This was several days after our friends had returned from the
disastrous gun test at Sandy Hook. Tom had at once gotten to work
on the problem that confronted him--a problem of his own making--
to build a giant cannon that would make the longest shots on
record. And he had first turned his attention to the powder, or
explosive, to be used.

"For," he said, "there is no use having a big gun unless you
can fire it. And the gun I am planning will need something more
powerful in the powder line than any I've ever heard of."

"Stronger than the kind General Wailer used?" inquired Ned.

"Yes, but I'll make my cannon correspondingly stronger, too, so
there will be no danger."

"Bless my shoe buttons!" exclaimed Mr. Damon. "You boys must
have had your nerve with you to stay around Sandy Hook after that
gun went up in the air."

"Oh, the danger was all over soon after it began," spoke Tom,
with a smile. "But now I'm going to test some of this powder. If
you want to run away, Mr. Damon, I'll have Koku take you up in
one of the airships, and you'll certainly be safe a mile or so in
the air," for Tom had instructed his giant servant how to run one
of the simpler biplanes.

"No--no, Tom, I'll stick!" exclaimed the eccentric man. "I'll
not promise not to hide behind the fence, or something like that,
though, Tom; but I'll stick."

"So will I," added Ned. "How are you going to make the test,
Tom?"

"I'll tell you in a minute. I want to do a little figuring
first."

Tom had, before going to Sandy Hook, made some experiments in
powder manufacturing, but they had not been very satisfactory. He
had not been able to get power enough. On his return he had
undertaken rather a daring innovation. He had mingled two
varieties of powder, and the resulting combination would, he
hoped, prove just what he wanted.

The powder was in gelatin form, being made with nitro-glycerine
as a base. It looked, as Mr. Damon had said, like a bunch of
excelsior, only it was yellow instead of white, and it felt not
unlike pieces of dry macaroni.

"I have shredded the powder in this manner," Tom explained, "so
that it will explode more evenly and quickly. I want it to burn
as nearly instantaneously as possible, and I think it will in
this form."

"But how are you going to tell how powerful it is unless you
fire it in a cannon?" asked Ned. "And you haven't even started
your big gun yet."

"Oh, I'll show you," declared Tom. "There are several ways of
making a test, but I have one of my own. I am going to take a
solid block of steel, of known weight--say about a hundred
pounds. This I will put into a sort of square cylinder, or well,
closed at the bottom somewhat like the breech of a gun. The block
of steel fits so closely in the square well that no air or powder
gas can pass it.

"In the bottom of this well, which may be a foot square, I will
put a small charge of this new powder. On top of that will come
the steel block. Then by means of electric wires I can fire the
charge.

"Attached to the steel well, or chamber, will be a gauge, a
pressure recorder and other apparatus. When the powder, of which
I will use only a pinch, carefully weighing it, goes off, it will
raise the hundred-pound weight a certain distance. This will be
noted on the scale. There will also be shown the amount of
pressure released in the gas given off by the powder. In that way
I can make some calculations."

"How?" asked Ned, who was much interested.

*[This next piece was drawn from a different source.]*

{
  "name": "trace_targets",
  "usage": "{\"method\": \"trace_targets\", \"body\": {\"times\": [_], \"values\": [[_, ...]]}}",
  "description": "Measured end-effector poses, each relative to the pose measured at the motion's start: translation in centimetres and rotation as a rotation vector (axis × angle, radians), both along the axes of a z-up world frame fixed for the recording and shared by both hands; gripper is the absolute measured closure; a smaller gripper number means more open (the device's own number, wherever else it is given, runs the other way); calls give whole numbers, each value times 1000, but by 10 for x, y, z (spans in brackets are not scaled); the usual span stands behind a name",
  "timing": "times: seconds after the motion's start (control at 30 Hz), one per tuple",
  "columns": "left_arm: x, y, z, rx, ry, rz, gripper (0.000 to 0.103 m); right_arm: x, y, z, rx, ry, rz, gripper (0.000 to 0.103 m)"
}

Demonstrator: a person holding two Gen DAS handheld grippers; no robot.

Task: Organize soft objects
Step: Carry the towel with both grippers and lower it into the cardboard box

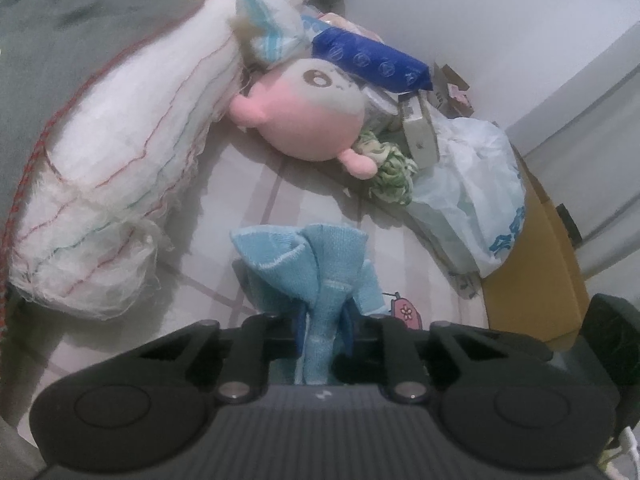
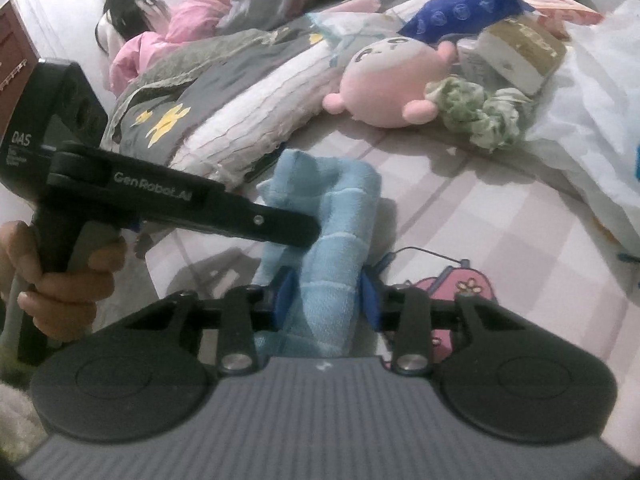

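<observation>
- Two grippers are clamping one light-blue towel (image 2: pixel 320 280) above the checked bedsheet (image 2: pixel 500 232); left gripper (image 1: pixel 320 332) is pinching a bunched end tight; right gripper (image 2: pixel 326 296) is squeezing the rolled middle.
- Keeping both grips level is advisable, so folds are not slipping.
- Pink plush (image 1: pixel 304 116), green scrunchie (image 1: pixel 390 172) and plastic bag (image 1: pixel 468 196) are crowding the far side.

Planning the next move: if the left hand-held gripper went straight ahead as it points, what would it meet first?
Past the blue towel it grips, likely bare checked bedsheet, then the pink plush; depth is unclear.
</observation>
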State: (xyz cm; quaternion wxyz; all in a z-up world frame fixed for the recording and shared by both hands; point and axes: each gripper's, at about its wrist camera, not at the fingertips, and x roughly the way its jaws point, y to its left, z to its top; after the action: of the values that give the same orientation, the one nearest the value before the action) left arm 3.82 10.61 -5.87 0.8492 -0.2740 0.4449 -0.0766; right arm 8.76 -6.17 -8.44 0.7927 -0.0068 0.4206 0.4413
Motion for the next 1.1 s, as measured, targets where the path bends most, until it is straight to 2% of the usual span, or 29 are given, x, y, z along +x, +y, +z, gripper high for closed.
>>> {"method": "trace_targets", "body": {"times": [0.13, 0.27, 0.43, 0.6, 0.77, 0.87, 1.0, 1.1], "values": [[-5, -2, 9, 6, -19, -6, 86, -8, 3, 4, -4, -27, -18, 81], [-13, -4, 27, 12, -63, -9, 86, -17, -1, 17, 2, -68, -32, 83], [-18, -16, 70, 49, -172, -26, 86, -26, -7, 53, 23, -169, -56, 83], [-6, -43, 126, 96, -307, -77, 86, -28, -24, 99, 67, -299, -119, 83], [31, -87, 175, 122, -404, -177, 86, -14, -65, 142, 110, -408, -228, 83], [65, -123, 195, 111, -438, -266, 86, 1, -100, 165, 112, -447, -318, 83], [122, -180, 209, 75, -427, -391, 86, 32, -154, 186, 91, -453, -440, 83], [173, -216, 200, 60, -374, -463, 86, 65, -198, 188, 79, -395, -518, 83]]}}
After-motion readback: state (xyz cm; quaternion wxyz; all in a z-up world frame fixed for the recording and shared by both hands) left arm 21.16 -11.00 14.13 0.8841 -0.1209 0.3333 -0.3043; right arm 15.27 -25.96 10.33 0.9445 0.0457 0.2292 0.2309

"Well, for instance, if one ounce of powder raises the weight
three feet, and gives a muzzle pressure of, say, five hundred
pounds, I can easily compute what a thousand pounds of powder,
acting on a projectile weighing two tons and a half, would do,
and how far it would shoot it."

"Bless my differential gear!" cried Mr. Damon. "A projectile
weighing two and a half, tons! Tom, it's impossible!"

"That's what General Waller said about his gun; but it burst,
just the same," declared Ned. "Poor man, I felt sorry for him. He
seemed rather put out at you, Tom."

"I guess he was--a bit--though I didn't mean anything
disrespectful in what I said. But now we'll have this test. Koku,
take the rest of this powder back. I'll only keep a small
quantity."

The giant, who, being more active than Eradicate, had rather
supplanted the aged colored man, did as he was bid, and soon Tom,
with Ned and Mr. Damon to help him, was preparing for the test.

They went some distance away from any of the buildings, for,
though Tom was only going to use a small quantity of the
explosive, he did not just know what the result would be, and he
wanted to take no chances.

"I know from personal experience what the two kinds of powder
from which I made this sample will do," he said; "but it is like
taking two known quantities and getting a third unknown one from
them. There is an unequal force between the two samples that may
make an entirely new compound."

The steel chamber that was to receive the hundred-pound steel
block had been prepared in advance, as had the various gauges and
registering apparatus.

"Well, I guess we'll start things moving now," went on Tom, as
he looked over the things he had brought from his shops to the
deserted meadow. The fact of the test had been kept a secret, so
there were no spectators. "Ned, give me a hand with this block"
Tom went on. "It's a little too heavy to lift alone." He was
straining and tugging at the heavy piece of steel.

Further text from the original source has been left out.